I do think it is fantastic that you want to be the best mom you can be, but you do have to stop worrying so much about perfection. Everybody screws up. Everyone. No one has ever raised a perfect child. it doesn't happen. No one is perfect. Not every experience she has is going to be life altering. Some are just small bumps.


----------



## mentallydrained (Oct 7, 2010)

DawnD said:


> I don't see why you need to take all the responsibility, you are both her parents. Could he have handled it better? Sure. But your reaction to what happened was also handled poorly. Do you think that you treat your daughter more like an adult? The conversation with her seemed to be a bit old for 7. Trying to get her to open up is always good, but I have rarely seen a "how do you like it when I do it back" conversation go well with a child. Honestly, that would seem to me to feed into her attention seeking. If she wanted to ignore you, she's 7, tell her when she is ready to talk to you she can come and get you. Simple as that.
> 
> I do think it is fantastic that you want to be the best mom you can be, but you do have to stop worrying so much about perfection. Everybody screws up. Everyone. No one has ever raised a perfect child. it doesn't happen. No one is perfect. Not every experience she has is going to be life altering. Some are just small bumps.

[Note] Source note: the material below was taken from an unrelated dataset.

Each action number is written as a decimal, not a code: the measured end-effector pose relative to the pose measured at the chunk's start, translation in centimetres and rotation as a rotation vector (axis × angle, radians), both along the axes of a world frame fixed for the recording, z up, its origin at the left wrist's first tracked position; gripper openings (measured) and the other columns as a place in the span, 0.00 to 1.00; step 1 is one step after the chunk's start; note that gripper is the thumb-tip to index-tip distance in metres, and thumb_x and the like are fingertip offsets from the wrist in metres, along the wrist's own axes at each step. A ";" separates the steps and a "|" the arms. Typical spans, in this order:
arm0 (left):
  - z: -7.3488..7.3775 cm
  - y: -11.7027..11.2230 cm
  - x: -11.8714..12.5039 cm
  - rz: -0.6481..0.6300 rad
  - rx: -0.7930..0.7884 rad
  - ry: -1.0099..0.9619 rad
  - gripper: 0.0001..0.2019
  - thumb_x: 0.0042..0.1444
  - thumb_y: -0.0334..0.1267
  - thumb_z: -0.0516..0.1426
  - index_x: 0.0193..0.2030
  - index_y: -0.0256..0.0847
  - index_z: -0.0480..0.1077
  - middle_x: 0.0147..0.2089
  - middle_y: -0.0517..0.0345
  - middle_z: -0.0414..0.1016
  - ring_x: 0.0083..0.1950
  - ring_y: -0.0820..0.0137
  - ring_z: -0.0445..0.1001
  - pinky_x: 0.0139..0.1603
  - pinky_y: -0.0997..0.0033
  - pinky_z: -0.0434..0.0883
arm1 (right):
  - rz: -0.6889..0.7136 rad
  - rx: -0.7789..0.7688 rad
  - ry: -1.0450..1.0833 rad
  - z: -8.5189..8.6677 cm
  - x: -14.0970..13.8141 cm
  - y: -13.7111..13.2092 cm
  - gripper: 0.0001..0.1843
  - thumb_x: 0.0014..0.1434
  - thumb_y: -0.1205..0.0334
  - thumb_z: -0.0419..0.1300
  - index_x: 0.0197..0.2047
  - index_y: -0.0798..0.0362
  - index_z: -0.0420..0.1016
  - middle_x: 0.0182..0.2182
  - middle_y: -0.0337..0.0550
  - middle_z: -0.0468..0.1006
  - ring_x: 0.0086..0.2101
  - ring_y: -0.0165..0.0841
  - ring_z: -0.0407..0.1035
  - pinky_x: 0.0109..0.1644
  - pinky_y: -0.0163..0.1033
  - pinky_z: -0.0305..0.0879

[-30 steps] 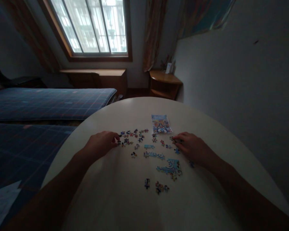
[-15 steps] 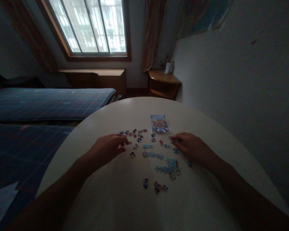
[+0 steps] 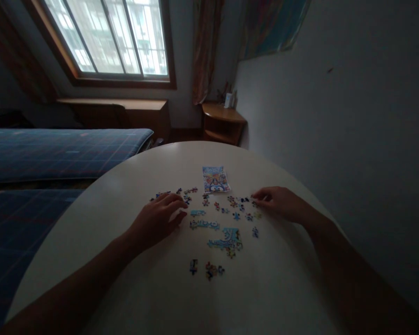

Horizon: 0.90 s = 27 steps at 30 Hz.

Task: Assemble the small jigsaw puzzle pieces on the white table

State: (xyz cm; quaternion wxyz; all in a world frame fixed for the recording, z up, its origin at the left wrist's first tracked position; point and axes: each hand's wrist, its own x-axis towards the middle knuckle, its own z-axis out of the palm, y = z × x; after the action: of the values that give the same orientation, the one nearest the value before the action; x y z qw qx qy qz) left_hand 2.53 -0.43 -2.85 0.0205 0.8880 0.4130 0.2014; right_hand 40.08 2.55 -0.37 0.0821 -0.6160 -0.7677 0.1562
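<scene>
My left hand (image 3: 164, 213) hovers low over the left side of the puzzle pieces, thumb apart from its fingers, with nothing seen in them; it hides some pieces. At the right end of the spread, my right hand (image 3: 277, 203) has its bent fingertips beside loose jigsaw pieces (image 3: 244, 200), thumb slightly apart; whether they touch is unclear. Between the hands lie a joined light-blue strip (image 3: 205, 224), a shorter blue strip (image 3: 197, 213) and a larger joined puzzle section (image 3: 228, 238). Nearer me are a small joined cluster (image 3: 211, 270) and another piece (image 3: 193, 266).
A printed picture packet (image 3: 215, 179) lies behind the pieces on the round white table (image 3: 132, 298). Beds with blue plaid covers (image 3: 63, 149) stand to the left. A wooden corner stand (image 3: 223, 114) is beyond the table, and a wall (image 3: 352, 130) runs along the right.
The view has swung right. My right hand has moved right across the table, uncovering pieces. My left hand now covers pieces at the left that showed earlier.
</scene>
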 end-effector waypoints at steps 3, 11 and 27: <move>-0.8 0.2 0.5 -0.057 0.029 -0.069 0.08 0.66 0.38 0.53 0.48 0.44 0.72 0.53 0.52 0.75 0.54 0.62 0.71 0.55 0.55 0.72 | 0.014 -0.016 0.008 0.3 0.4 0.0 0.12 0.60 0.59 0.60 0.45 0.49 0.81 0.38 0.45 0.83 0.36 0.36 0.76 0.40 0.39 0.70; -1.9 1.0 0.7 -0.246 -0.011 -0.051 0.13 0.65 0.38 0.55 0.55 0.46 0.69 0.61 0.53 0.70 0.65 0.60 0.64 0.65 0.50 0.64 | 0.066 -0.120 0.037 0.6 0.9 -0.1 0.09 0.57 0.60 0.62 0.40 0.49 0.82 0.36 0.42 0.84 0.36 0.36 0.77 0.41 0.40 0.69; -1.9 1.0 0.8 -0.211 -0.024 -0.021 0.17 0.64 0.39 0.54 0.60 0.45 0.67 0.62 0.51 0.70 0.65 0.58 0.64 0.66 0.48 0.62 | 0.048 -0.022 -0.020 0.5 0.3 -0.2 0.10 0.61 0.61 0.60 0.43 0.50 0.82 0.39 0.44 0.84 0.38 0.35 0.77 0.43 0.37 0.69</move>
State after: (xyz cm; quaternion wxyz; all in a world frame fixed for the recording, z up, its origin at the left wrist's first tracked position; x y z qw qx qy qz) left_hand 3.31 0.61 -4.79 0.0567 0.9240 0.3194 0.2027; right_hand 40.40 2.36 0.14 0.0640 -0.6000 -0.7812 0.1604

Thank you. Yes, it has been said many times she has a child's heart with an adult mind. We have no circle of friends with young kids. All acquantences are H's age and up. Hence my own personal issues as well, missing people my own age. I guess I do make mountains out of mole hills.


----------



## TNgirl232 (Oct 5, 2008)

I don't think she 'feared' her dad...she 'feared' getting in trouble/spanking - there is a difference. You know - your not sorry you did something wrong, but you sure are sorry you got caught - kind of thing. Dad's are 'typically' not the kneel down and love on them for a bumped head - dad's typically expect them to be a little tough - which isn't a bad thing to teach her. My daughter freaks out over every little bump - so it may seem callous when I basically tell her she'll be alright if there is no blood or anything when she comes crying - but she's got to learn that not everything small thing is something to meltdown and cry over. 

I think - maybe - you need to stop over analyzing every interaction your daughter and husband have. I take the approach of "its between you and your stepfather" when something happens and I'm not home. I'm certainly not going to jump in the middle and try to sort it out - they need to learn to communicate between themselves.

You don't know that she 'appeased' him just to keep the peace. As you said - you don't know what happened when they talked. My daughter has the ability to do a 180 in a matter of 15 mins. - From screaming and crying to " I love you mommy and cuddles" - its because they know they aren't behaving appropriately and then want to make up.

Have you thought of counseling (separate and family) for you and her?

Oh - and my husband is just waiting to get "your not my dad" - we know its coming, and his response will be similar to yours - "go ask you dad to buy your "whatever she currently wants" then" - sometimes a little shock and reminder of what they do for them even if they aren't their 'real' dad is a good thing - because they simply said it to try and strike out and get a reaction.


----------



## F-102 (Sep 15, 2010)

EW, all 7-yr. old drama aside, judging from your other posts, I will get to the point here:
Your H sounds like a grade-A a**hole, and as nicely as I can put it, maybe you and your DD would be better off without him.


----------



## michzz (Jun 6, 2008)

When someone hits their head, visible bleeding or an external bruise are not the only injuries possible.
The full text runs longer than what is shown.